Making Our Content Visible to People Who Use Ad Blockers
Pierre told us that we could make our content visible to visitors using the ad blocking filters. All we had to do was change the format of the tables that contained it. That work was accomplished by scanning the entire site for every table colored with "cccccc" or sized "468" and editing them to different formats. The filter file also contains many general filtering rules that are not domain specific.
Why did we do extra work to make sure that people who block our ads can see our content, while other webmasters are banning visitors running ad blockers? Two reasons: 1) many of our visitors are students who depend upon our site; and 2) we have pride in our work and are embarrassed if people see an incomplete version of our website.
The Impact of Ad Blockers On Our Business
While using Blockmetry, we learned that ad blockers were removing about 30% of the ads intended for Geology.com. We never expected the number to be that high. If we had the revenue from those ads, we could hire another staff member and significantly increase our rate of content production. Our visitors will never see the content that another employee or hired writers could produce. If they like Geology.com now, imagine what it would be like if we had a lot more new content going up every month.
In addition, like many other businesses, we share a portion of our profits with employees. The lost revenue from 30% of our ads being removed would increase the company's profit share paid to each employee - because lost ad revenue is subtracted directly from any profit.
We Don’t Block People Who Block Our Ads
Some websites block visitors who use ad blockers or nag them with messages to whitelist their website. Our current philosophy is to not take that approach because lots of our visitors are students, visiting our website on school computers. We don’t want to block those visitors or annoy them because they have no control over the ad blocking.
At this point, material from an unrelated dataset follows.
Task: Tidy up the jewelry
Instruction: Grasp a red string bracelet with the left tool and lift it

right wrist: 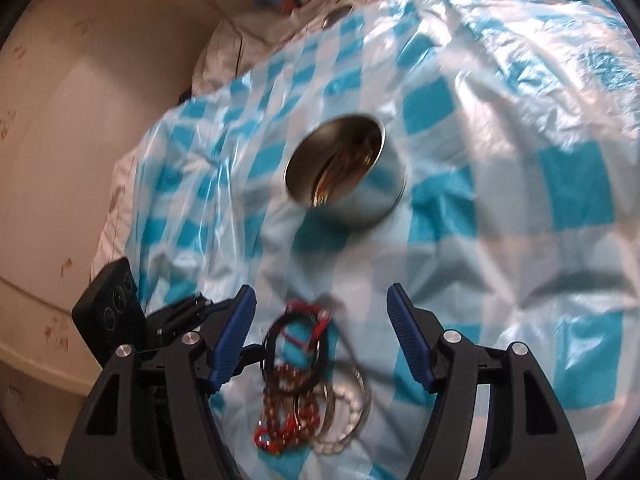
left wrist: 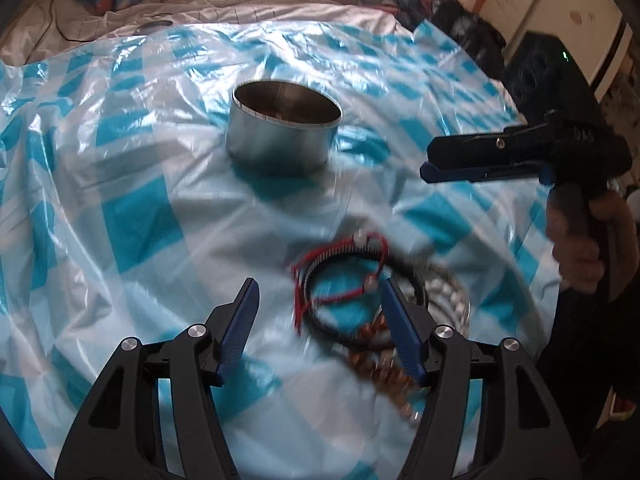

At the same time, we believe that people who use ad blockers should turn them off at least occasionally when visiting their favorite sites to learn what they are missing. The ad blockers could be hiding some really important content. If important content is being blocked, notify the webmaster because they might have the ability to fix the problem.
Our Ads Pass Multiple Filters Before Anybody Sees Them
We have been running websites for two decades and dislike stinky and obnoxious ads as much as anyone. We don’t use many types of ads that everyone complains about. Most of our ads are served by Google Adsense who we think does a pretty good job of filtering the most undesirable ads. We still see a few that we don’t want on our website. When that happens we use controls that Google provides to ban all ads from that domain or block all ads from that Adwords account. We also block a few broad categories of ads that we believe are inappropriate for our audience.
Install An Ad Blocker and Learn How Many Visitors Don’t See Your Ads
If you run a website, we suggest visiting it with an ad blocker installed on your browser. That will allow you to see if your content is complete and rendering properly. Content on your website could be blocked from a huge percentage of your visitors because you have it in a table, store it in a folder with a certain name, format it to a certain size, or because someone added information that matches an element of your content to a commonly used ad block filter.
Visiting our website with an ad blocker was an excellent use of our time. If we had not done that, we would not know that lots of people were seeing our website without some of its most important content. We were then able to estimate how many pageviews were delivered without full content by installing Blockmetry. A consultation with Pierre Far taught us how our hidden content problem could be fixed. It was definitely time well spent.